Task directions
Omitting any pictures, transcribe the entries below exactly.

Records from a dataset

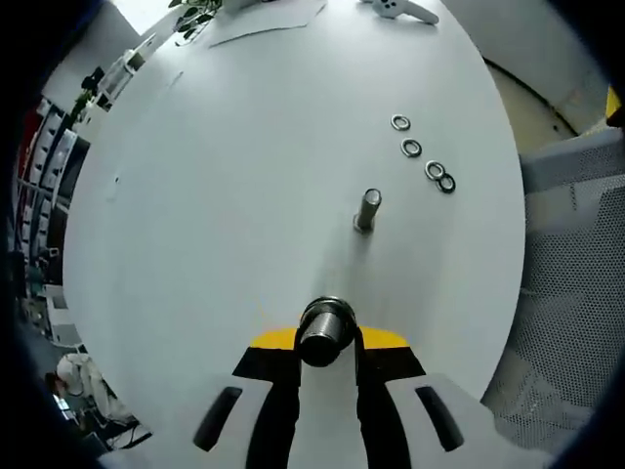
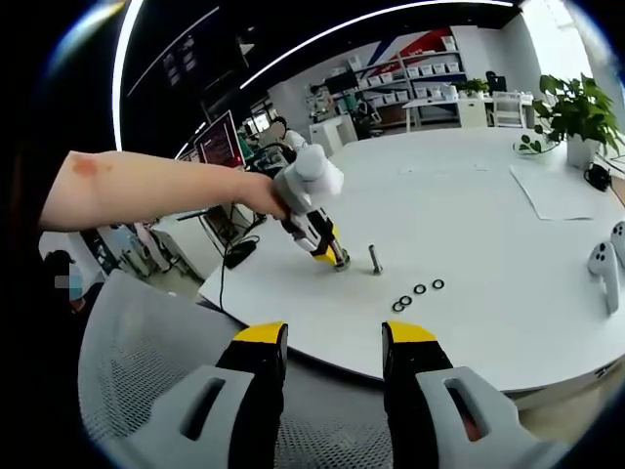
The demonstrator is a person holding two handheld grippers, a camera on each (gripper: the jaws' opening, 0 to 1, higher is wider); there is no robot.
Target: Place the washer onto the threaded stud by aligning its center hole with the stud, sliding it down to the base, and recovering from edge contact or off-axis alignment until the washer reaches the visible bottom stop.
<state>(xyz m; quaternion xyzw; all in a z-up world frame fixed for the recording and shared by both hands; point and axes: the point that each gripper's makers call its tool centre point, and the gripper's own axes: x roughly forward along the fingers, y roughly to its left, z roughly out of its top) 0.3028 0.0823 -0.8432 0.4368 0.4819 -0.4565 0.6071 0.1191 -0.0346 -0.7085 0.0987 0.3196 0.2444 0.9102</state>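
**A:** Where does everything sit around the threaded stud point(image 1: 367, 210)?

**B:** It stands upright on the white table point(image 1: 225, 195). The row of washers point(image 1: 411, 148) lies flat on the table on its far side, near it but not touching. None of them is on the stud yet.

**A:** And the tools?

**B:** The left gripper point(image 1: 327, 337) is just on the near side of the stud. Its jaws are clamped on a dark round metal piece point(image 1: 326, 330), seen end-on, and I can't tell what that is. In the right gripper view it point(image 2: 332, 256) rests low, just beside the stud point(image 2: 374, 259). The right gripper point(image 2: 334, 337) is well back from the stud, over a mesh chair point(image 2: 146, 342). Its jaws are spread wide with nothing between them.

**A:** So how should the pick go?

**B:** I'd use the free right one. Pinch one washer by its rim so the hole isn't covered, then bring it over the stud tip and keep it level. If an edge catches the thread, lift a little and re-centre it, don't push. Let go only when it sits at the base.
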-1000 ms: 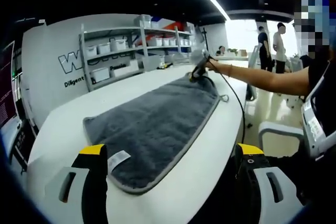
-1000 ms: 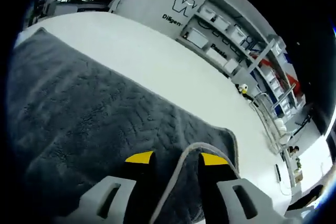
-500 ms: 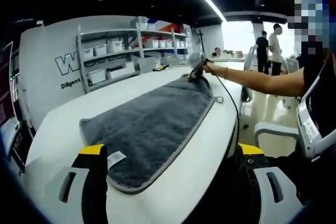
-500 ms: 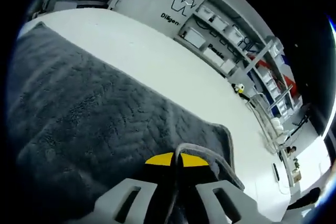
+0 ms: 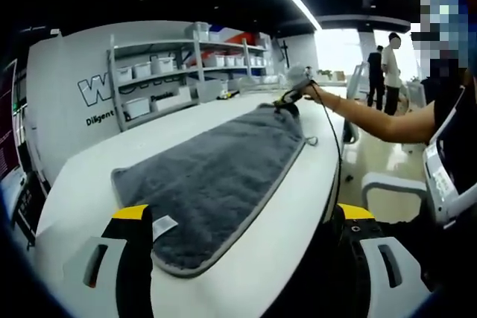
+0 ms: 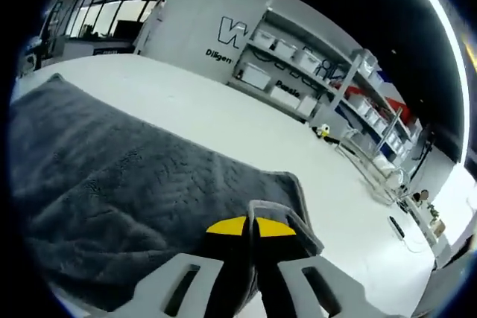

Answer
The demonstrator is a person holding two handheld grippers, a camera on each (gripper: the jaws' opening, 0 to 1, higher is wider); there is no robot.
Target: Place the washer onto the threaded stud by aligning its center hole with the stud, sliding it down to the base, and recovering from edge contact or off-axis alignment until the washer reaches the visible bottom stop.
<state>(xyz m; quaternion xyzw; all in a z-up world frame fixed for the recording and shared by both hands; point and axes: the point that each gripper's makers call its tool centre point, and the gripper's own axes: x roughly forward along the fingers, y roughly to its left, z roughly out of its top) 0.3028 0.0823 -0.8432 0.4368 0.4819 -0.4565 0.6071 0.1191 -0.0346 -0.7085 0.0987 0.3196 0.2444 0.9102</state>
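**A:** Where does everything sit around the threaded stud point(image 1: 367, 210)?

**B:** It stands upright on the white table point(image 1: 225, 195). The row of washers point(image 1: 411, 148) lies flat on the table on its far side, near it but not touching. None of them is on the stud yet.

**A:** And the tools?

**B:** The left gripper point(image 1: 327, 337) is just on the near side of the stud. Its jaws are clamped on a dark round metal piece point(image 1: 326, 330), seen end-on, and I can't tell what that is. In the right gripper view it point(image 2: 332, 256) rests low, just beside the stud point(image 2: 374, 259). The right gripper point(image 2: 334, 337) is well back from the stud, over a mesh chair point(image 2: 146, 342). Its jaws are spread wide with nothing between them.

**A:** So how should the pick go?

**B:** I'd use the free right one. Pinch one washer by its rim so the hole isn't covered, then bring it over the stud tip and keep it level. If an edge catches the thread, lift a little and re-centre it, don't push. Let go only when it sits at the base.
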-1000 ms: 
-1000 ms: 
-500 ms: 
-500 ms: 
+0 ms: 
+0 ms: 

No other output was requested.